Abram Driediger wurde am 17.09.1919 als Sohn von Anna und Kornelius Driediger in Kanserowka geboren. Er wuchs mit seinen Geschwistern Kornelius, Dietrich, Hans, Anna, Maria und Katharina auf, wobei Katharina schon früh gestorben ist. In Kanserowka hat Abram seine zukünftige Frau Anna kennengelernt, sie haben fünf Jahre zusammen die Schule besucht. Am 1. Oktober 1939 haben sie geheiratet. Einen Tag nach der Hochzeit wurde Abram in die Armee eingezogen, so wie alle Männer im Dorf – unter anderem sein Schwiegervater, den er nie wiedergesehen hat. Zwei Jahre muste Abram in Armenien als Soldat Panzer fahren. Jeden Tag sah er den Berg Ararat, wo laut Überlieferungen die Arche Noah gelandet sein soll. Mit seiner Frau konnte er nur Briefe schreiben. Durch das Stalin-Regime wurde er 1941 nach Kasachsten verschleppt und in einem Zwangsarbeitslager für Russlands deutsche (Trudarmee) als LKW-Fahrer eingesetzt.
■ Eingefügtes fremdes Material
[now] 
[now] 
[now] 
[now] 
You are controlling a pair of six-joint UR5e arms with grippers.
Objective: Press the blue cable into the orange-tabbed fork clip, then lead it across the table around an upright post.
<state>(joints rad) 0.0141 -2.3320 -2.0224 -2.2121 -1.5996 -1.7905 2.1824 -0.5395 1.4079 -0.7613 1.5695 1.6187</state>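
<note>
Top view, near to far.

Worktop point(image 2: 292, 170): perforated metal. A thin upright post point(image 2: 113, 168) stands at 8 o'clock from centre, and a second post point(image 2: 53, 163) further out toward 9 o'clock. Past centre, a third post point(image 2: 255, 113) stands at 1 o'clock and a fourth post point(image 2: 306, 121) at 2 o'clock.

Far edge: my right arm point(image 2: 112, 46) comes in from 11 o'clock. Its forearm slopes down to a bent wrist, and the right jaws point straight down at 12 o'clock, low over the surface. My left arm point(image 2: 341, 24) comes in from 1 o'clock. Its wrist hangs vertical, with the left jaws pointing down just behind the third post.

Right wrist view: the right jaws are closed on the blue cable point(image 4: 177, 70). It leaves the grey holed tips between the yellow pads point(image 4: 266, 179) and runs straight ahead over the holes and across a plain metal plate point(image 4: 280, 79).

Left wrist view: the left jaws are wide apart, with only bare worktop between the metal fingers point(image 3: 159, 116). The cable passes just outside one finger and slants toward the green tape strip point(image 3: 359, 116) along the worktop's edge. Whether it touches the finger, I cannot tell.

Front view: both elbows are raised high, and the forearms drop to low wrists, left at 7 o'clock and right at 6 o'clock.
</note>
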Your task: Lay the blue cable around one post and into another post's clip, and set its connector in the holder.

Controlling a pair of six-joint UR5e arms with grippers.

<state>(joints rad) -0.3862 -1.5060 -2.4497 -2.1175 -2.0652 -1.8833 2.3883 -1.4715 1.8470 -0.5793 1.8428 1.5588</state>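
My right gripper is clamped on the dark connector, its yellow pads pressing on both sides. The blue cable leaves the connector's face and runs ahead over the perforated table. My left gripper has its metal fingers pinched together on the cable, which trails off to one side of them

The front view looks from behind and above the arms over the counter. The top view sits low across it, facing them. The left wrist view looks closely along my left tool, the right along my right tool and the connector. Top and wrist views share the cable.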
Da er wegen der Kommandantur nicht zu seiner Frau zurückkehren konnte, kam Anna mit ihrer Tochter 1948 zu ihm nach Kasachstan.                                                                                                                Bis 1953 blieb die Familie in Kasachstan und empfingen ihre zwei weitere Kinder Viktor und Lisa. In Erwartung des vierten Kindes , ist die Familie wieder zu ihrer Heimat Kanserowka aufgebrochen. Dort sind dem Ehepaar Driediger noch die Kinder Kornelius, Maria und Katharina geboren. 1963 zogen Abram und Anna mit ihren sechs Kindern nach Kirgisistan, wo sie viele glückliche Jahre verbracht haben. 1988 zog die Familie nach Deutschland. In Köln wurden Anna und Abram in der Evangelisch-Freikirchliche Baptistengemeinde aufgenommen. Trotz mehrere Umzüge durfte das Ehepaar zusammen die Diamanten-und Gnadenhochzeit feiern. Nach 72 Ehejahren geht Anna früher Heim als Abram. Er sehnte sich sehr nach ihr und wünschte sich ein schnelles Wiedersehen mit seiner geliebten Frau. Es dauerte fast sieben Jahre – nun darf auch er Heimgehen. Er hinterlässt 6 Kinder, 25 Enkelkinder, 45 Urenkelkinder und sechs Ururenkel. Er hat 99 wundervolle, gesegnete und lebhafte Jahre, mit wenig Schmerzen verbringen dürfen.

Ich möchte hiermit mein herzliches Beileid ausdrücken.